How about woven leashes? I use some heavy-duty cord and do a flat weave, or a square-knot, or various other ones. You can jazz them up by painting the leash after you finish, or by incorporating larger pony beads, etc. I find that these leashes, because of the larger cord, has a high strength and doesn't break. I use something like the twine here: http://bit.ly/aV3LiC
and make simple knot weaves for a high quality leash.
What I would do:
1) Measure out your twine. I would use about double of how long you want your finished product to be, until you figure out a good rule of thumb for how much you'll actually use. I would do three to fivestrands on average, I find this makes a thin but effective leash.
2) Then fold it in the middle and start making the handle; five inches from the middle, start to braid all the strands together, either in a three-piece traditional braid or by doing an all-strand braid (will give rough tute below). Do this until you've got about ten inches of braid. Do NOT make knots at either end.
3) Now you've got between six and ten strands of string. Lay them flat on whatever surface you're working on (I usually use something I can poke a good hole through, like a spare piece of wood to nail on). Secure your handle, I nail a big nail into said piece of wood at an angle to hold the handle and to keep things together. I find this a good way to do this, especially if you're sitting--use a board long enough that you can hold it and keep THAT secure and not moving, or else you'll get a really loose product! (Which might not be a bad thing, depending on your own preferences.)
4) Start to braid all the strands together. For a flat-ish braid using all the strands, check below. You can certainly do a traditional three-piece braid like you did for the handle, or make square knots on the twine strands. Either is perfectly fine, and if you can do any other knots or braids, feel free to do it! Either way you do it, keep your twine taut and controlled, or you'll get a mess.

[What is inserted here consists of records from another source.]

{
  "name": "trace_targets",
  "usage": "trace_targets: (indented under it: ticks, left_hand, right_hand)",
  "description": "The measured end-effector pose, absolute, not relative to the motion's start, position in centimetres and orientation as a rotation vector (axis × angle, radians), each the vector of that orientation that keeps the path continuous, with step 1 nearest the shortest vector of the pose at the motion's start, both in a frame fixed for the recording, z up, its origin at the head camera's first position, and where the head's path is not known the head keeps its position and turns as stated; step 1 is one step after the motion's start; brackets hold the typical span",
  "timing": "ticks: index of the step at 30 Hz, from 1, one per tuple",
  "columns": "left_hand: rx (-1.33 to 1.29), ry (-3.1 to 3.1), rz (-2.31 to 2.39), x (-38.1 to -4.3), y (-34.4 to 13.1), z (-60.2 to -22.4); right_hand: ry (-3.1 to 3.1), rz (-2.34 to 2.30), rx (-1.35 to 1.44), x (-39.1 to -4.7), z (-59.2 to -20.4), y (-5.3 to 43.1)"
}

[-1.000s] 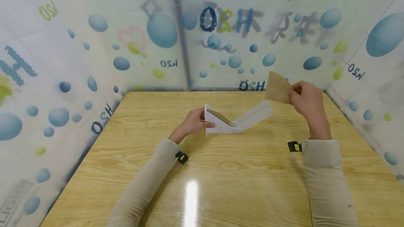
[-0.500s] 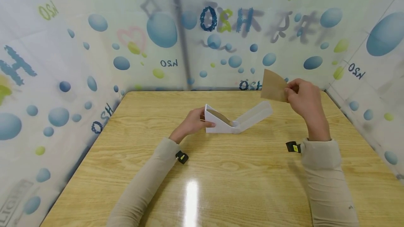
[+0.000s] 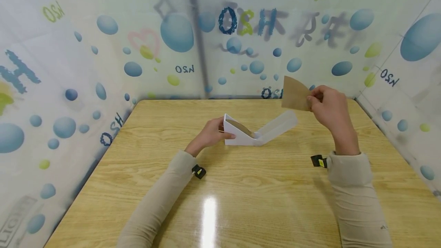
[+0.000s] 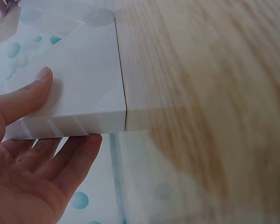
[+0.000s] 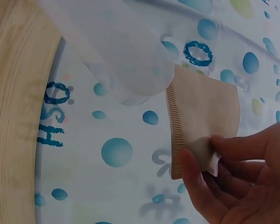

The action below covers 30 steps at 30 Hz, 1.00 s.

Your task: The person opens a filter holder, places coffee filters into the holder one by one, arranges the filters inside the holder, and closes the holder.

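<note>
A white wedge-shaped box (image 3: pixel 235 137) stands on the table, its translucent lid (image 3: pixel 277 126) swung out to the right. Brown paper (image 3: pixel 240 126) shows inside it. My left hand (image 3: pixel 209 133) grips the box at its tall left end; in the left wrist view the thumb lies on one side panel (image 4: pixel 86 77) and the fingers reach round the end. Above the lid's far end, my right hand (image 3: pixel 331 108) pinches a brown paper coffee filter (image 3: pixel 295 94) by its near edge. In the right wrist view the filter's crimped seam (image 5: pixel 175 126) is visible, with the lid's tip (image 5: pixel 140 88) close by.
The wood-grain table (image 3: pixel 255 194) reaches to a back wall (image 3: pixel 213 60) covered with a bubble-print sheet, with more of it at both sides. A black wrist camera (image 3: pixel 198 172) sits at the left cuff, another camera (image 3: pixel 318 161) at the right.
My right hand has moved a little left with the coffee filter, bringing it over the lid's end. The left hand and the box have stayed in place.
</note>
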<state>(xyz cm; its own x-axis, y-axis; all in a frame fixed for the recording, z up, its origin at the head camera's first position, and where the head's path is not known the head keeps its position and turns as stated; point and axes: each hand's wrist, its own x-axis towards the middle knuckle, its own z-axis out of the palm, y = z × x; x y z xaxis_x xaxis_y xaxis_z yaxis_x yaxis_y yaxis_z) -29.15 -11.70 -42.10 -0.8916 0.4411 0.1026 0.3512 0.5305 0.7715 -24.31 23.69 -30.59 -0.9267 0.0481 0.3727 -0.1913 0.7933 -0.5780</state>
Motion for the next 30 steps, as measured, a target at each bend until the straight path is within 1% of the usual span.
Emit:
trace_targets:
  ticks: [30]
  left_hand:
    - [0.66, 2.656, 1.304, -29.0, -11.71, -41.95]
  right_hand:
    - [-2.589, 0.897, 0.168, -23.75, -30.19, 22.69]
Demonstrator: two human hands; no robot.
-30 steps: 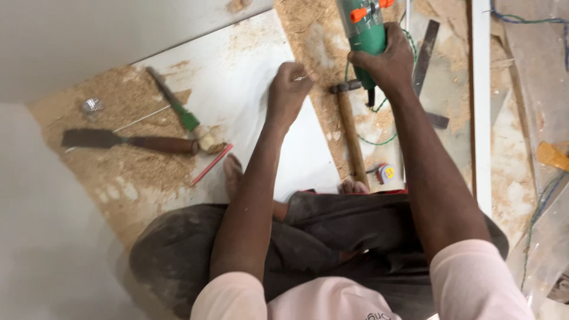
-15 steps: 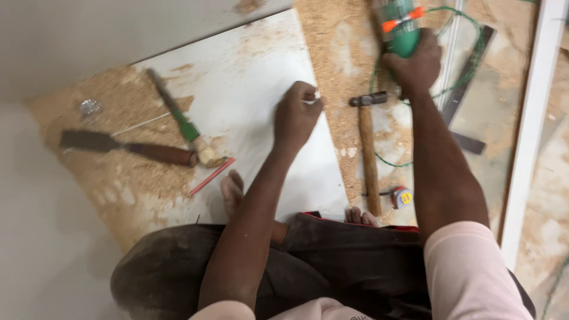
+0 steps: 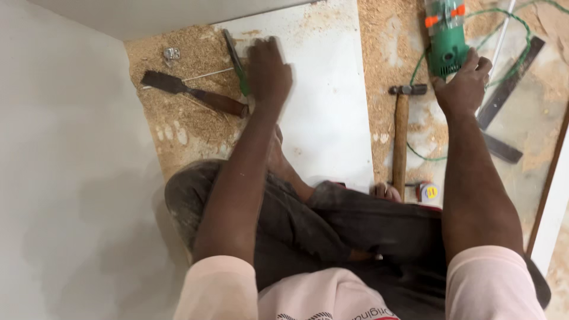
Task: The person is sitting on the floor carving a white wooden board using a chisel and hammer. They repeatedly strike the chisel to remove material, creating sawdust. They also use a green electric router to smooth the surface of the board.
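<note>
sawdust (image 3: 189, 118) covers the floor around the white board (image 3: 326, 106). left hand (image 3: 268, 74) lies palm down at the board's left edge, fingers loosely curled, touching the green screwdriver (image 3: 236, 62); whether it grips it, i cannot tell. chisel (image 3: 195, 95) sits just left of the board. right hand (image 3: 465, 86) rests well right of the board, closed around the green power tool (image 3: 447, 41). hammer (image 3: 402, 136) lies between board and tool.
</note>
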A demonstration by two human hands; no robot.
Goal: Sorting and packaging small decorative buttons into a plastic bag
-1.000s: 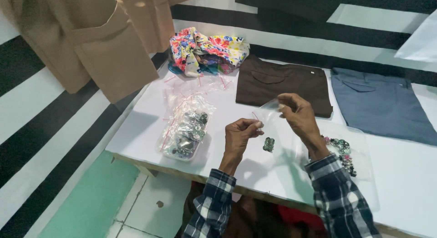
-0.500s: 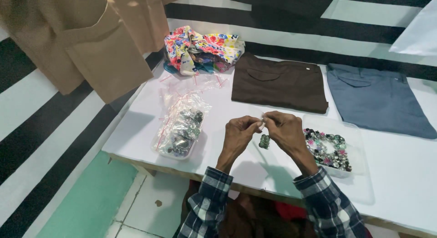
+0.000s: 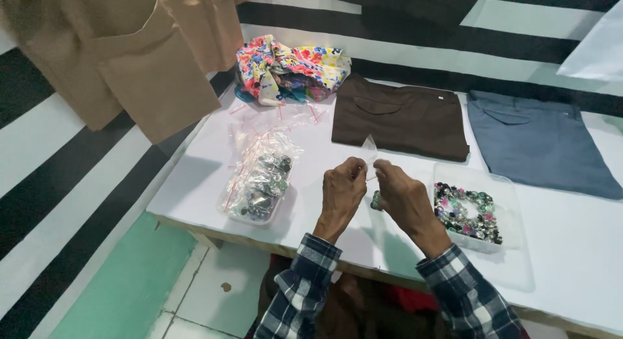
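We have the small clear bag [image 3: 370,151] pinched at its mouth between left hand [image 3: 342,191] and right hand [image 3: 403,197], fingers closed on it, green stone [image 3: 375,200] hanging inside above the worktop [image 3: 195,177]; we should keep the mouth level.

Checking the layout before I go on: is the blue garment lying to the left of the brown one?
No, the blue garment lies right of the brown garment on the white table.
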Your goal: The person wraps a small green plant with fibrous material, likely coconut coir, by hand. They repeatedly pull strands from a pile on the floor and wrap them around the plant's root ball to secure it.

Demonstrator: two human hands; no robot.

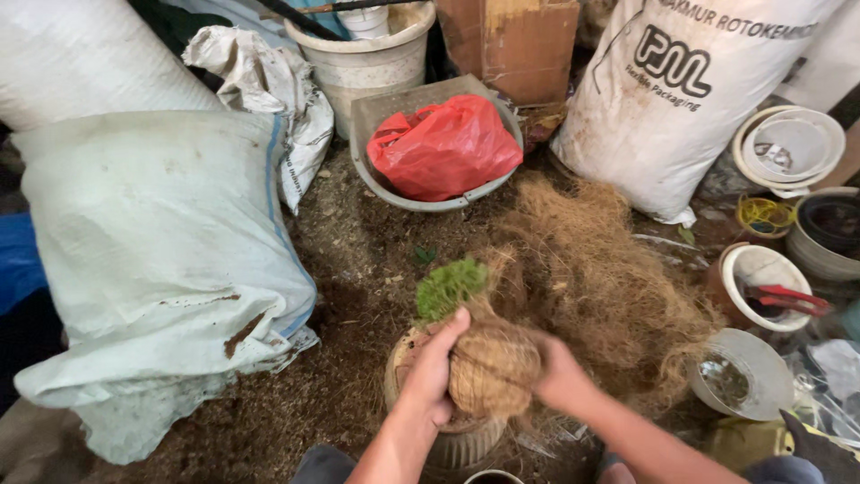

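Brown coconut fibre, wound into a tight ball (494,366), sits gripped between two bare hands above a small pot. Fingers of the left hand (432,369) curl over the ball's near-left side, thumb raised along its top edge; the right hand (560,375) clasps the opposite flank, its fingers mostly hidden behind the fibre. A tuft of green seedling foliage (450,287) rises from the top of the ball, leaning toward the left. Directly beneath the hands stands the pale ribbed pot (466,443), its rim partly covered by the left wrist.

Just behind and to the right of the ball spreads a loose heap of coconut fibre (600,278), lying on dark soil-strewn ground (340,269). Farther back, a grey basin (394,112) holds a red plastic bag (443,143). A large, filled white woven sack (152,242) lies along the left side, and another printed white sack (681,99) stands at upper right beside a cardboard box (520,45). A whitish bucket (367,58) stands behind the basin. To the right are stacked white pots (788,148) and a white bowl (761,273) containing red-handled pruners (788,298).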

5) When you're down toward the end, get your heavy-gauge latch (what you'll use to secure your leash to the dog collar--available at hardware stores, online, or in your craft stores) and thread it through your twine. I find that by separating out the individual strands into two equal piles and threading the latch onto one pile, you can do some great knots to end the leash. I'd just make sure that they are tight, as flush to the latch as possible, and that you further secure your knot by adding super glue or hot glue to keep it tight. Trim any excess cord.
Voila! A leash! Like I said, you can paint your leash with pet-safe paint, like most acrylic paints. Let it dry and then you have a beautiful, home-made dog leash.
Short tute in Microsoft Paint (pic and text, sorry it's messy)
Like I said, attach the latch after you've got your braid done, knot and glue it together, and trim excess cord.